All this week, we will be announcing our 2014/2015 season, Forum's 11th. We have asked members of Team Forum to talk about why the shows were selected and why they are so excited to see them onstage.
Our first show:
by Stephen Spotswood, playwright and Forum Ensemble Member
“…art of toasting blew life into Hip Hop
and Hip Hop spared a rib
to mold rap—which is the voice
Hip Hop is the body
toasting is the spirit
…but I digress.”
The sedate Sunday afternoon theatre audience—a mix of blacks and whites, most of them spanning just either side of middle age—locked into the show as soon as the Selector got on the mic and started spinning. With their first introduction to the characters, they began shedding their inhibitions. Twenty minutes in, they were dancing in their seats, singing along, cheering, calling back. And I was moving right along with them.
I had miscalculated my weekend. My flight out of Louisville back to DC didn’t leave until Monday morning, but the 36th Annual Humana Festival of New American Plays’ industry weekend was essentially over. Streams of lit managers and artistic directors were filing into vans headed for the airport. I was like the last kid left at summer camp.

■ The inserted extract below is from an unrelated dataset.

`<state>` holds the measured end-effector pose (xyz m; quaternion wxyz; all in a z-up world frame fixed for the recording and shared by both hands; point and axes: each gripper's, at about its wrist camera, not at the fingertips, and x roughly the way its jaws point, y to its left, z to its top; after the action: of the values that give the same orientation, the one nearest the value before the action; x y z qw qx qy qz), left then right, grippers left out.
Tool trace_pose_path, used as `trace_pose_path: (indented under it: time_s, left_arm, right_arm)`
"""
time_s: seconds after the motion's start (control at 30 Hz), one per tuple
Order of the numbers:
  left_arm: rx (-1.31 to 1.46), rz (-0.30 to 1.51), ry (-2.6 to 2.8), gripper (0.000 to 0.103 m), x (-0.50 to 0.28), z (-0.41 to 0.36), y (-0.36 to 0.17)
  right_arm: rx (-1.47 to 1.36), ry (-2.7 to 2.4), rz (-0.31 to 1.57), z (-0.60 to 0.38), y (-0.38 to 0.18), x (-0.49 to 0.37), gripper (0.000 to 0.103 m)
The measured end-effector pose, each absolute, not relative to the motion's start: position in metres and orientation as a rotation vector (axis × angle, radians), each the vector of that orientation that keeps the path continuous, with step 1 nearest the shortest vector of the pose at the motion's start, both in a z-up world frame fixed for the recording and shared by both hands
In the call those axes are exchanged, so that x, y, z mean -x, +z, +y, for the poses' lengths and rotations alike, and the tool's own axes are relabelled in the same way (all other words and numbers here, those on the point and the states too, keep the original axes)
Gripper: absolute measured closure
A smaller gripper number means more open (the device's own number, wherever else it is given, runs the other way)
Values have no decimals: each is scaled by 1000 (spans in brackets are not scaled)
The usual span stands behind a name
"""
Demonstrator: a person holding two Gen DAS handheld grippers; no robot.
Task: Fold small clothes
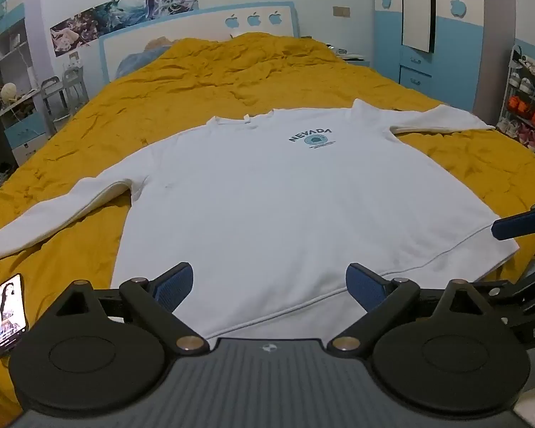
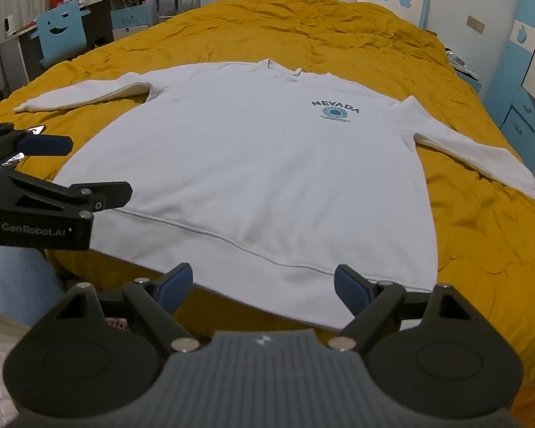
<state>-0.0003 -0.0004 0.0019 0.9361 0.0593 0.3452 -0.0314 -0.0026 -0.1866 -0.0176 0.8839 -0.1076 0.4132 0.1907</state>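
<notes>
Left wrist view: yellow quilt (image 1: 232,71) covers the bed. White sweatshirt (image 1: 267,196) lies flat on it, front up, both sleeves spread out to the sides, hem toward the cameras, collar toward the headboard (image 1: 196,25). "NEVADA" print (image 1: 312,137) sits on the chest. Left gripper (image 1: 269,287) hovers over the hem, jaws spread wide, grasping nothing. Right gripper (image 2: 264,289) likewise released, held above the hem near the bed edge. Each gripper shows at the edge of the other's view. Phone (image 1: 9,314) lies on the quilt beside the left gripper, screen lit.
</notes>
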Motion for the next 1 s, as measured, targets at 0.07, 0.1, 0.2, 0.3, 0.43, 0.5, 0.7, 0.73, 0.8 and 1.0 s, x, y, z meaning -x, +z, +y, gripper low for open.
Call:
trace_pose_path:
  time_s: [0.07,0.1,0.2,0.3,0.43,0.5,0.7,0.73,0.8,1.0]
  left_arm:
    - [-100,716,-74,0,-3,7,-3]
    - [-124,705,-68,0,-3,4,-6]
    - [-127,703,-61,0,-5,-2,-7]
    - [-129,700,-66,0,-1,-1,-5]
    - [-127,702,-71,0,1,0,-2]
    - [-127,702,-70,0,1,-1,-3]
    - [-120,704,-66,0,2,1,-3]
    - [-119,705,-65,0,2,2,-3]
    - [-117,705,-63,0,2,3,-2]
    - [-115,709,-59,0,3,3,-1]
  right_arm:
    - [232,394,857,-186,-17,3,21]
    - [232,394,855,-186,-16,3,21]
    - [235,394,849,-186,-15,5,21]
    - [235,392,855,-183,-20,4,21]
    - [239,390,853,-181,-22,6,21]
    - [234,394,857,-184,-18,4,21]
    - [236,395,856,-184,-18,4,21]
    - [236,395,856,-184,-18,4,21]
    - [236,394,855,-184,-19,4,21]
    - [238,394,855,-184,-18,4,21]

But I didn’t care. As soon as I realized I had an unexpectedly free day, I went to the festival coordinators and asked nicely for what would be a perfect capstone to my first Humana Festival.

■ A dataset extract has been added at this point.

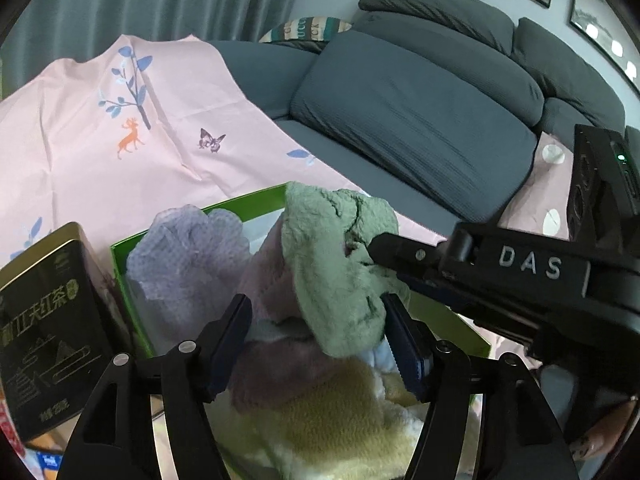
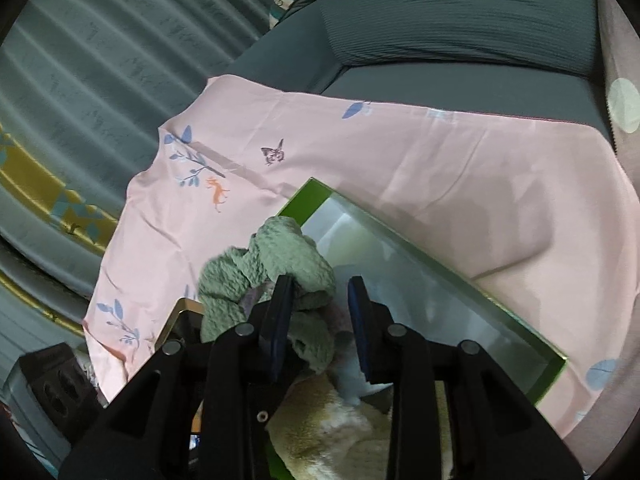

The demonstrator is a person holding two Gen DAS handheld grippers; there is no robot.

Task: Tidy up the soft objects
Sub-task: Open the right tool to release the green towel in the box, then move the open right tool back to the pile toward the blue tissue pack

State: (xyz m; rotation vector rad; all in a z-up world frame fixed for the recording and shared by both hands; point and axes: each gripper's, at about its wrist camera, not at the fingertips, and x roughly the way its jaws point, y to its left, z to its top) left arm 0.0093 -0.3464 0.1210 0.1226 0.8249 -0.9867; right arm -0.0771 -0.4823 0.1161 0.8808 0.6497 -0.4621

“Do you have any more tickets to HOW WE GOT ON? I would like to see it again, please.”
Idris Goodwin’s HOW WE GOT ON is the story of three teens—Hank, Julian, and Luann—who are navigating a rocky terrain of adolescence that is complicated by the added pressures of being black (or in Julian’s case mixed-race) in the very white Chicago suburbs of 1988.

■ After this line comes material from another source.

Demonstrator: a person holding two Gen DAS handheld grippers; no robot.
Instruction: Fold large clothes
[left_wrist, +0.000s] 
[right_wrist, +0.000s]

Not only do they have to tackle the difficult job of forging their own personal identity, they have to do so in an environment where they feel like cultural transplants. Like many teens in those years, they find both cultural touchstone and musical release through hip-hop and rap, and dream of performing on Yo! MTV Raps.
The story of their journey of self-discovery through crafting rhymes is narrated by the Selector—a DJ who provides a lyrical history of hip-hop while setting up the story of Hank, Julian, and Luann. She also does what a DJ is supposed to do—give her audience a reason to sing and dance.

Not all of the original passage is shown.